Key takeaways: Passive losses can carry forward indefinitely until you either have passive income or sell the activity. A sale frees all remaining losses for that activity. Without a sale or passive income, losses just keep accumulating (Linda’s case through year 2). But they’re not wasted – they’re just waiting for the right time.
Example 2: Active Owner with Basis Limits (Jason’s S-Corp Investment)
Jason is an active owner of an S-corporation that develops apps. He materially participates (so not passive), but he only put in a certain amount of money. Basis is the issue here. Let’s say he invested $5,000 of his own cash for stock. In year 1, the S-corp has a bad year and his K-1 shows a $8,000 loss. Jason can only deduct up to his basis. At year-end, he decides to loan the company an additional $2,000 (which gives him debt basis in an S-corp). In year 2, the company turns a profit.
Here’s how Jason’s losses carry forward and get utilized:
Year | K-1 Income/(Loss) | Jason’s Stock Basis at Start of Year | Loss Deducted or Income Taxed | Suspended Loss (End of Year) |
---|---|---|---|---|
1 | $8,000 loss | $5,000 (initial investment) | $5,000 deducted (limited by basis) | $3,000 suspended (no remaining basis) |
End of 1 | Jason loans $2,000 to S-corp (adds debt basis) | Basis now $2,000 (loan basis) | – | – |
2 | $4,000 income | $2,000 (basis at start of Year 2) | $1,000 net income taxable after using carryforward (see below) | $0 suspended (carryforward used up) |
Year 1: Jason had only $5k of basis to start. The S-corp loss was $8k. He deducts $5k (bringing his basis to zero). The extra $3k of loss is suspended due to basis limitation – he can’t use it in Year 1. It carries forward. By loaning the company $2k at year-end, he creates $2k of debt basis going into Year 2 (in S-corps, loans from shareholder to corporation count as basis for loss purposes).
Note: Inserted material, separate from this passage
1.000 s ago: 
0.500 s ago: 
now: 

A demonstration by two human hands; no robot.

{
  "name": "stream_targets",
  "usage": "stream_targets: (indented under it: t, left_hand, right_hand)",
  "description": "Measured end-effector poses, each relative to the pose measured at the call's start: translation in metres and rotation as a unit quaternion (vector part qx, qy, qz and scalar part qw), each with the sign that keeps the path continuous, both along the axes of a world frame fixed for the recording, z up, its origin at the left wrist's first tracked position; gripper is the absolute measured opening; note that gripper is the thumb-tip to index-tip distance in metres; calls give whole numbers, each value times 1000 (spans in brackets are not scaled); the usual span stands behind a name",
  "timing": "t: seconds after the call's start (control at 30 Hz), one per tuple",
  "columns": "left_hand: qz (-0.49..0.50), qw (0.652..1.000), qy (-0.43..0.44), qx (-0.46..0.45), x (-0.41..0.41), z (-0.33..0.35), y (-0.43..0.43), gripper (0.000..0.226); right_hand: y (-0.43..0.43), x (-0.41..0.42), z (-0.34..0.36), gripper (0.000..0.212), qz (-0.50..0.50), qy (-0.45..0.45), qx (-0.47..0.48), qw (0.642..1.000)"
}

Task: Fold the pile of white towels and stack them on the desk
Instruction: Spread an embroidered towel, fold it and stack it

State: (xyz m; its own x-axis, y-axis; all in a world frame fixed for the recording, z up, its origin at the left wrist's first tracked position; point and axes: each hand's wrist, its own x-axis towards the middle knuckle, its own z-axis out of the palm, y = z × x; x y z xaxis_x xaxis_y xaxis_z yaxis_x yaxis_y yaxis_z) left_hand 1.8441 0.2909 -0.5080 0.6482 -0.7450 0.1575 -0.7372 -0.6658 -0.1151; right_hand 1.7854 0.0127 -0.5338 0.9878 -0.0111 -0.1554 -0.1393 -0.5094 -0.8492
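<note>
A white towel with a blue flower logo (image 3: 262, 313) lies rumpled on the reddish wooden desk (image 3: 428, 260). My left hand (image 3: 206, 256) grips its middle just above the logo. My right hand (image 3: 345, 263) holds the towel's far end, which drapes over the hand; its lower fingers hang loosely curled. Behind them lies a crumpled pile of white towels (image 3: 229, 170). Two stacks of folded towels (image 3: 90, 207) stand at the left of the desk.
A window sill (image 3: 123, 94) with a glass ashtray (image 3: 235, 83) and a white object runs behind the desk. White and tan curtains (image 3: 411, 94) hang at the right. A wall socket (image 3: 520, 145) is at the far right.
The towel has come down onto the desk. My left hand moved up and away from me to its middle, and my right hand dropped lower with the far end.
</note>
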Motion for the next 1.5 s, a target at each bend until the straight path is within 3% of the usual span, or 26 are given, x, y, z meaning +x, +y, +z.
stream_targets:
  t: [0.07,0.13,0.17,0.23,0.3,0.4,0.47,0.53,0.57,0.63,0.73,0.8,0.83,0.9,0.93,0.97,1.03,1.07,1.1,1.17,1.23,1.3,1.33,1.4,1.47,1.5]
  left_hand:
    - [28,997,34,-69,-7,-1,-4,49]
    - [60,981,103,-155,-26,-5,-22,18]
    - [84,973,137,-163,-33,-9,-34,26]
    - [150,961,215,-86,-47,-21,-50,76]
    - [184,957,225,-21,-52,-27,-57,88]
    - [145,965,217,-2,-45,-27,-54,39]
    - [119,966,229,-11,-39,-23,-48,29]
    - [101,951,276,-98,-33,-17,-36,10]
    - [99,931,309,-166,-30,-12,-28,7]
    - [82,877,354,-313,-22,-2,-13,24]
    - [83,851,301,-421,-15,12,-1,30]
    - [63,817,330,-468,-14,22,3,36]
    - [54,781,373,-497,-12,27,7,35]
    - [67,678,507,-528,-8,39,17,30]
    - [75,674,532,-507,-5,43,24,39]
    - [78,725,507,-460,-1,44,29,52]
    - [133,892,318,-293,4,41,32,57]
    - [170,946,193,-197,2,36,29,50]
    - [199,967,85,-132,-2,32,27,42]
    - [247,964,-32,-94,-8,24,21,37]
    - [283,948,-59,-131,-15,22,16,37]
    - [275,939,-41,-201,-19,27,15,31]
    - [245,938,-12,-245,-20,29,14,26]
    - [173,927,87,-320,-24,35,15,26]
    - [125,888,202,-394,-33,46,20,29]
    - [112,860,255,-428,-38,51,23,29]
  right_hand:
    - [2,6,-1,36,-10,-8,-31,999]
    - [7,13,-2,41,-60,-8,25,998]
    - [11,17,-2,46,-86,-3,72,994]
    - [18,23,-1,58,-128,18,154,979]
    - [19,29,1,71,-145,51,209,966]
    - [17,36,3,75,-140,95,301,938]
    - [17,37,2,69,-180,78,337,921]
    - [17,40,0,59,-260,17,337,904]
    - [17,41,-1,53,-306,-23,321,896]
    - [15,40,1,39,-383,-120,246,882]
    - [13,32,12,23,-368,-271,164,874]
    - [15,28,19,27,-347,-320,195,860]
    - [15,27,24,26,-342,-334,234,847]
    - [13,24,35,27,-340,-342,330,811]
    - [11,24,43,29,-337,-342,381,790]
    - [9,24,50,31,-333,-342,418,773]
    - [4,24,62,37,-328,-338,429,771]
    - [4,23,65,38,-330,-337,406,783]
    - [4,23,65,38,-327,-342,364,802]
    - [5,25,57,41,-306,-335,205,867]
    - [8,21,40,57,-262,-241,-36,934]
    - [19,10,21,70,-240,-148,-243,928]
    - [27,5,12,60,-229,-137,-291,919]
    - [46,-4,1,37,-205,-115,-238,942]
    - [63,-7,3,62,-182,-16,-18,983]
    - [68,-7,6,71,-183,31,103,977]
Year 2: Now the K-1 shows $4k of profit (income). Income increases Jason’s basis. But importantly, Jason also has that $3k suspended loss from prior year waiting. Here’s how it works: At the start of Year 2, his basis was $2k (from the loan). During Year 2, the company earned $4k, which would add to basis – but tax-wise, you typically handle the carryforward first. Essentially, as Year 2 closes, Jason has $4k of income, which increases basis allowing him to use that prior $3k loss. He uses the $3k suspended loss against the Year 2 income. So on his 1040 for Year 2, he reports net $1k of S-corp income (the $4k current income minus the $3k prior loss now allowed). After using that loss, his basis at end of Year 2 will actually still increase by the portion of income not offset. Let’s break that down: beginning basis $2k + income $4k = $6k, then he takes the $3k loss (which reduces basis again) leaving $3k basis at year-end. (We don’t necessarily need the exact basis figure after, but the key is the suspended loss got used.)
By the end of Year 2, the $3,000 that was suspended is fully deducted. Jason has no more suspended losses. All it took was either adding basis or earning income to soak it up – in this case, both happened (he added a loan basis and the business became profitable).
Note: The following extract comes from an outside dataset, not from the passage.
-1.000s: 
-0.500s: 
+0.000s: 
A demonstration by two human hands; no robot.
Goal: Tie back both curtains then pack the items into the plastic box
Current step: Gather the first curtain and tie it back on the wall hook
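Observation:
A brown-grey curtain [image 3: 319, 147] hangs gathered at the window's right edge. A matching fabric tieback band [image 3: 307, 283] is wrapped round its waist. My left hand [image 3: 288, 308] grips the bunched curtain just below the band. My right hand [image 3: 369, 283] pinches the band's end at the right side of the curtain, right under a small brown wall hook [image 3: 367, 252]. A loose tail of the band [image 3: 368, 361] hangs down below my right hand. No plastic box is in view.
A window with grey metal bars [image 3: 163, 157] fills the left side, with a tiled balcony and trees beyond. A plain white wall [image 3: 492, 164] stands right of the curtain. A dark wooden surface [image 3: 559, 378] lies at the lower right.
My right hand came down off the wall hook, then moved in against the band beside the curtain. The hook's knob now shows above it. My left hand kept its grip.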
Key takeaways: If you run out of basis, your losses pause. They’ll resume when you restore basis by putting in more money or when the business earns income (because income gives you more basis). An S-corp owner must remember to count both stock and loan basis. In a partnership, contributions or allocated income would similarly restore basis. The order of events can get tricky, but essentially: Year 2’s profit allowed Jason to use Year 1’s disallowed loss. The tax outcome was that over the two years combined, he did get the full $8k of losses deducted ($5k in year 1, $3k in year 2 against income).
Example 3: Multi-Year Suspended Loss Build-Up (Mark’s Limited Partnership)
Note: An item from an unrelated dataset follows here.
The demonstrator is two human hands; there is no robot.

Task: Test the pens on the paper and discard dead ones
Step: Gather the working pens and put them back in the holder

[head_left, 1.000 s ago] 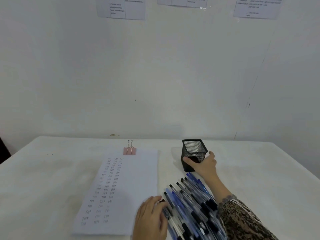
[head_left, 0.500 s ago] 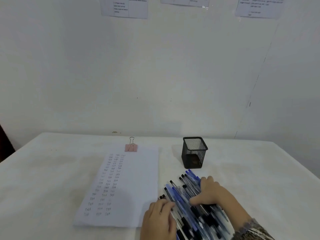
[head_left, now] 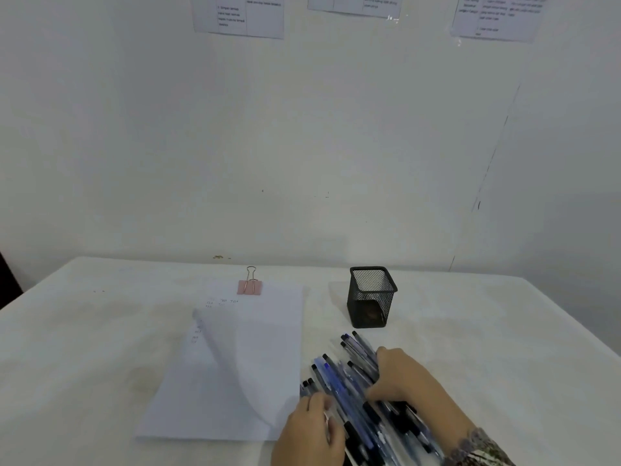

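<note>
At lower right, light, slippery pens (head_left: pixel 339 385) lie heaped beside the paper (head_left: pixel 265 331). I see the right hand (head_left: pixel 403 378) curled over them, grip of the left hand (head_left: pixel 312 428) unclear. I'd pinch one mid-barrel.

Blk mesh cup (head_left: pixel 369 309), pink clip (head_left: pixel 249 287) (blue/blk pens (head_left: pixel 339 381)).
</note>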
Mark is a limited partner in a venture that drills wells. He doesn’t participate – it’s purely an investment (so it’s passive for him). Also, the partnership’s losses are funded partly by nonrecourse loans, meaning Mark isn’t at risk for all the losses. This scenario will show multiple years of losses stacking up due to both at-risk and passive limits, without any sale during the period.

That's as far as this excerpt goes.